Emit the entire listing verbatim.

- The data -
------------------------------

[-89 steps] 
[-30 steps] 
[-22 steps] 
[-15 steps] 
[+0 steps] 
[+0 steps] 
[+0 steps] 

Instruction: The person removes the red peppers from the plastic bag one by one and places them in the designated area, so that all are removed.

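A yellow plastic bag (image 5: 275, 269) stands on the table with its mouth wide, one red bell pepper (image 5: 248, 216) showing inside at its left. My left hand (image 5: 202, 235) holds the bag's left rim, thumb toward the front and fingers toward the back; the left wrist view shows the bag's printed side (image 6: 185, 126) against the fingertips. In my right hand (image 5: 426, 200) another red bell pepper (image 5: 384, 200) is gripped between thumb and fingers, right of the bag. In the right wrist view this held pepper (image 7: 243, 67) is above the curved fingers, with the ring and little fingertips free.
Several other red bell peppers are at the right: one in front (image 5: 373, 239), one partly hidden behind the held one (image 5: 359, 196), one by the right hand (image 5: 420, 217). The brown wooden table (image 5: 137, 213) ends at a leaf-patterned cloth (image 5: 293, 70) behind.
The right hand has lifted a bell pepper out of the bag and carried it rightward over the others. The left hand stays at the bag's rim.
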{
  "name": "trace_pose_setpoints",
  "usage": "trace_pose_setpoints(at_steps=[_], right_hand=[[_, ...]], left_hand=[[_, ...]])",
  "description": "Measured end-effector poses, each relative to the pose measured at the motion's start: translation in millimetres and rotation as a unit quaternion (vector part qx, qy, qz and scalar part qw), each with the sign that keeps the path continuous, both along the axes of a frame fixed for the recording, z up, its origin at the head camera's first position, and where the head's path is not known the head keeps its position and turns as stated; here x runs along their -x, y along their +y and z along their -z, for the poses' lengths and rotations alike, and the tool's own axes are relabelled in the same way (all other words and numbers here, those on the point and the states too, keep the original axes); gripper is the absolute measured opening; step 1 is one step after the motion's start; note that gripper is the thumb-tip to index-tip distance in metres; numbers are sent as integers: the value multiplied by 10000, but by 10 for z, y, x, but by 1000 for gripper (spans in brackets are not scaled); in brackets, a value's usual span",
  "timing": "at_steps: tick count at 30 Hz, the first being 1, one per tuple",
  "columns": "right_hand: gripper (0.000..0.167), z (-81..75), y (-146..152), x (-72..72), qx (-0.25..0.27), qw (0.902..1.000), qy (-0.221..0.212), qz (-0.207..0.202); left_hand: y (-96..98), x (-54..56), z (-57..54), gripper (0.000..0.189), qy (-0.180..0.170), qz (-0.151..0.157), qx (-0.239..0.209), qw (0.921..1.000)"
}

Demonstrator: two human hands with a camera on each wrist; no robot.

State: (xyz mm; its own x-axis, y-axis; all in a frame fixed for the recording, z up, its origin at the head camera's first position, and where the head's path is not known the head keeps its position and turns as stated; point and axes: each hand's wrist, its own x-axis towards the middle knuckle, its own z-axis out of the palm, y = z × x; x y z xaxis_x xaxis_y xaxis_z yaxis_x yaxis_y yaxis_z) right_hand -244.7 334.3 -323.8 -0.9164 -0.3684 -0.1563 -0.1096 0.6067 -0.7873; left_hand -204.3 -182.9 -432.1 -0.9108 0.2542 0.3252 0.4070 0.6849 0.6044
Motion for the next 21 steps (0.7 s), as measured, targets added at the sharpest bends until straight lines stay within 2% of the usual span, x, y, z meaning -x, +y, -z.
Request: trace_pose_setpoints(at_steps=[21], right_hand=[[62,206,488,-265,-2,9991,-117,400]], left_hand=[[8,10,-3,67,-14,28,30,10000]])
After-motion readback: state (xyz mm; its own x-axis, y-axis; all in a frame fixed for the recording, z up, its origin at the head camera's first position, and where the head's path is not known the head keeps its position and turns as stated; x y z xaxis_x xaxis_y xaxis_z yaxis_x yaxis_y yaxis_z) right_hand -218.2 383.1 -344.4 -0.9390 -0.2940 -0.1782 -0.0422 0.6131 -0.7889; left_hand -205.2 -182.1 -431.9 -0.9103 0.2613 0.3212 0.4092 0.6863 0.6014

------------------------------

- Output below -
[-89 steps] 
[-30 steps] 
[-22 steps] 
[-15 steps] 
[+0 steps] 
[+0 steps] 
[+0 steps] 

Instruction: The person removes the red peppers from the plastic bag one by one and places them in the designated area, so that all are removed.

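A yellow plastic bag (image 5: 275, 269) stands on the table with its mouth wide, one red bell pepper (image 5: 248, 216) showing inside at its left. My left hand (image 5: 202, 235) holds the bag's left rim, thumb toward the front and fingers toward the back; the left wrist view shows the bag's printed side (image 6: 185, 126) against the fingertips. In my right hand (image 5: 426, 200) another red bell pepper (image 5: 384, 200) is gripped between thumb and fingers, right of the bag. In the right wrist view this held pepper (image 7: 243, 67) is above the curved fingers, with the ring and little fingertips free.
Several other red bell peppers are at the right: one in front (image 5: 373, 239), one partly hidden behind the held one (image 5: 359, 196), one by the right hand (image 5: 420, 217). The brown wooden table (image 5: 137, 213) ends at a leaf-patterned cloth (image 5: 293, 70) behind.
The right hand has lifted a bell pepper out of the bag and carried it rightward over the others. The left hand stays at the bag's rim.
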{
  "name": "trace_pose_setpoints",
  "usage": "trace_pose_setpoints(at_steps=[_], right_hand=[[_, ...]], left_hand=[[_, ...]])",
  "description": "Measured end-effector poses, each relative to the pose measured at the motion's start: translation in millimetres and rotation as a unit quaternion (vector part qx, qy, qz and scalar part qw), each with the sign that keeps the path continuous, both along the axes of a frame fixed for the recording, z up, its origin at the head camera's first position, and where the head's path is not known the head keeps its position and turns as stated; here x runs along their -x, y along their +y and z along their -z, for the poses' lengths and rotations alike, and the tool's own axes are relabelled in the same way (all other words and numbers here, those on the point and the states too, keep the original axes); gripper is the absolute measured opening; step 1 is one step after the motion's start; note that gripper is the thumb-tip to index-tip distance in metres; numbers are sent as integers: the value multiplied by 10000, but by 10 for z, y, x, but by 1000 for gripper (spans in brackets are not scaled); in brackets, a value's usual span",
  "timing": "at_steps: tick count at 30 Hz, the first being 1, one per tuple",
  "columns": "right_hand: gripper (0.000..0.167), z (-81..75), y (-146..152), x (-72..72), qx (-0.25..0.27), qw (0.902..1.000), qy (-0.221..0.212), qz (-0.207..0.202); left_hand: y (-96..98), x (-54..56), z (-57..54), gripper (0.000..0.189), qy (-0.180..0.170), qz (-0.151..0.157), qx (-0.239..0.209), qw (0.921..1.000)"
}

Demonstrator: two human hands with a camera on each wrist; no robot.

State: (xyz mm; its own x-axis, y-axis; all in a frame fixed for the recording, z up, its origin at the head camera's first position, and where the head's path is not known the head keeps its position and turns as stated; point and axes: each hand's wrist, its own x-axis towards the middle knuckle, its own z-axis out of the palm, y = z × x; x y z xaxis_x xaxis_y xaxis_z yaxis_x yaxis_y yaxis_z) right_hand -244.7 334.3 -323.8 -0.9164 -0.3684 -0.1563 -0.1096 0.6067 -0.7873; left_hand -204.3 -182.9 -432.1 -0.9108 0.2542 0.3252 0.4070 0.6849 0.6044
Motion for the next 21 steps (0.7 s), as measured, targets added at the sharpest bends until straight lines stay within 2% of the usual span, x, y, z meaning -x, +y, -z.
Request: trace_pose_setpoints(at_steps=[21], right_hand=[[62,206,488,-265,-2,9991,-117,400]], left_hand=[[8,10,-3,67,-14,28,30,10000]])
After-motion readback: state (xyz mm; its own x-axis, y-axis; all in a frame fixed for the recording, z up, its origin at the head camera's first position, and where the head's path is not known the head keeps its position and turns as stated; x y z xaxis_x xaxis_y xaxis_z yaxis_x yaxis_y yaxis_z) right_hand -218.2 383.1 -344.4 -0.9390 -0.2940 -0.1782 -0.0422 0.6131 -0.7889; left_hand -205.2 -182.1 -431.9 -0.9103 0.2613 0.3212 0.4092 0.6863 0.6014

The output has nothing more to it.